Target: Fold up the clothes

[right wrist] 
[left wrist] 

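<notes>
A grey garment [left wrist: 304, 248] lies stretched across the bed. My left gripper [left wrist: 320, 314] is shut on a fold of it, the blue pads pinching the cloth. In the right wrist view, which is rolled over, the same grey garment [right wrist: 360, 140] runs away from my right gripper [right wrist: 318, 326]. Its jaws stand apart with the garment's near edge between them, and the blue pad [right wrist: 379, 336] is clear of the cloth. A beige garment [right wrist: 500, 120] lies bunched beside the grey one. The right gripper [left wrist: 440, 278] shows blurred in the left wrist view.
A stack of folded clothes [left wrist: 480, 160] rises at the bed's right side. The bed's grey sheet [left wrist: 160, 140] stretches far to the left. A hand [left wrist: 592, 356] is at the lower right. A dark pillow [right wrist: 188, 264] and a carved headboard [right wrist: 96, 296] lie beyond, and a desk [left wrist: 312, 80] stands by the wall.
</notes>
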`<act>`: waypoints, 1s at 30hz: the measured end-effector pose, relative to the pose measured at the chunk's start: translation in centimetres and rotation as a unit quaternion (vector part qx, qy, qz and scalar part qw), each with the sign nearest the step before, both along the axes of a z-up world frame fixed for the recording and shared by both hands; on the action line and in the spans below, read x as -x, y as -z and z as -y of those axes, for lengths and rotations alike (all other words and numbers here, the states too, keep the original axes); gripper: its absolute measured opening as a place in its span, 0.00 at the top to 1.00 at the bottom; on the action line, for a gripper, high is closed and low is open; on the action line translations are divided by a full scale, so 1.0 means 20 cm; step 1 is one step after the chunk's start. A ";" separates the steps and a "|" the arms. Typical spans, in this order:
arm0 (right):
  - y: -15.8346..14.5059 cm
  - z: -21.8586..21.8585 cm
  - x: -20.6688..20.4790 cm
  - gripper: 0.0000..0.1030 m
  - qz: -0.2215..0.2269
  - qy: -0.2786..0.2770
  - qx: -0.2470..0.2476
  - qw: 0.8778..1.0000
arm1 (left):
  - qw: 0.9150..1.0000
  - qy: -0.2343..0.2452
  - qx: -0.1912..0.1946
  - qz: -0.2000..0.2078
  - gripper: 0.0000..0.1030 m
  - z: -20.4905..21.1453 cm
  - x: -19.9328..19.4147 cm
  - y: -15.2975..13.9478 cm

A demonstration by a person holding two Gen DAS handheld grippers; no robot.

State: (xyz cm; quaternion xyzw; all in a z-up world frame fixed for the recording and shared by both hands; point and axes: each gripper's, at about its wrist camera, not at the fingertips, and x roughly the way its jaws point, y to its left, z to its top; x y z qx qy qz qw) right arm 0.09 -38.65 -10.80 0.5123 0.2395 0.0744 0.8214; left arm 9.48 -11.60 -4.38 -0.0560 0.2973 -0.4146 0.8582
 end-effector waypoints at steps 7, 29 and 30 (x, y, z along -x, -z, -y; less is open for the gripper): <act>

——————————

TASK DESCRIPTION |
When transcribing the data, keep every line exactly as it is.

SOLVED PROBLEM |
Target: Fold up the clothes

[right wrist] 
[left wrist] 

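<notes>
A grey garment [left wrist: 304, 248] lies stretched across the bed. My left gripper [left wrist: 320, 314] is shut on a fold of it, the blue pads pinching the cloth. In the right wrist view, which is rolled over, the same grey garment [right wrist: 360, 140] runs away from my right gripper [right wrist: 318, 326]. Its jaws stand apart with the garment's near edge between them, and the blue pad [right wrist: 379, 336] is clear of the cloth. A beige garment [right wrist: 500, 120] lies bunched beside the grey one. The right gripper [left wrist: 440, 278] shows blurred in the left wrist view.
A stack of folded clothes [left wrist: 480, 160] rises at the bed's right side. The bed's grey sheet [left wrist: 160, 140] stretches far to the left. A hand [left wrist: 592, 356] is at the lower right. A dark pillow [right wrist: 188, 264] and a carved headboard [right wrist: 96, 296] lie beyond, and a desk [left wrist: 312, 80] stands by the wall.
</notes>
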`<act>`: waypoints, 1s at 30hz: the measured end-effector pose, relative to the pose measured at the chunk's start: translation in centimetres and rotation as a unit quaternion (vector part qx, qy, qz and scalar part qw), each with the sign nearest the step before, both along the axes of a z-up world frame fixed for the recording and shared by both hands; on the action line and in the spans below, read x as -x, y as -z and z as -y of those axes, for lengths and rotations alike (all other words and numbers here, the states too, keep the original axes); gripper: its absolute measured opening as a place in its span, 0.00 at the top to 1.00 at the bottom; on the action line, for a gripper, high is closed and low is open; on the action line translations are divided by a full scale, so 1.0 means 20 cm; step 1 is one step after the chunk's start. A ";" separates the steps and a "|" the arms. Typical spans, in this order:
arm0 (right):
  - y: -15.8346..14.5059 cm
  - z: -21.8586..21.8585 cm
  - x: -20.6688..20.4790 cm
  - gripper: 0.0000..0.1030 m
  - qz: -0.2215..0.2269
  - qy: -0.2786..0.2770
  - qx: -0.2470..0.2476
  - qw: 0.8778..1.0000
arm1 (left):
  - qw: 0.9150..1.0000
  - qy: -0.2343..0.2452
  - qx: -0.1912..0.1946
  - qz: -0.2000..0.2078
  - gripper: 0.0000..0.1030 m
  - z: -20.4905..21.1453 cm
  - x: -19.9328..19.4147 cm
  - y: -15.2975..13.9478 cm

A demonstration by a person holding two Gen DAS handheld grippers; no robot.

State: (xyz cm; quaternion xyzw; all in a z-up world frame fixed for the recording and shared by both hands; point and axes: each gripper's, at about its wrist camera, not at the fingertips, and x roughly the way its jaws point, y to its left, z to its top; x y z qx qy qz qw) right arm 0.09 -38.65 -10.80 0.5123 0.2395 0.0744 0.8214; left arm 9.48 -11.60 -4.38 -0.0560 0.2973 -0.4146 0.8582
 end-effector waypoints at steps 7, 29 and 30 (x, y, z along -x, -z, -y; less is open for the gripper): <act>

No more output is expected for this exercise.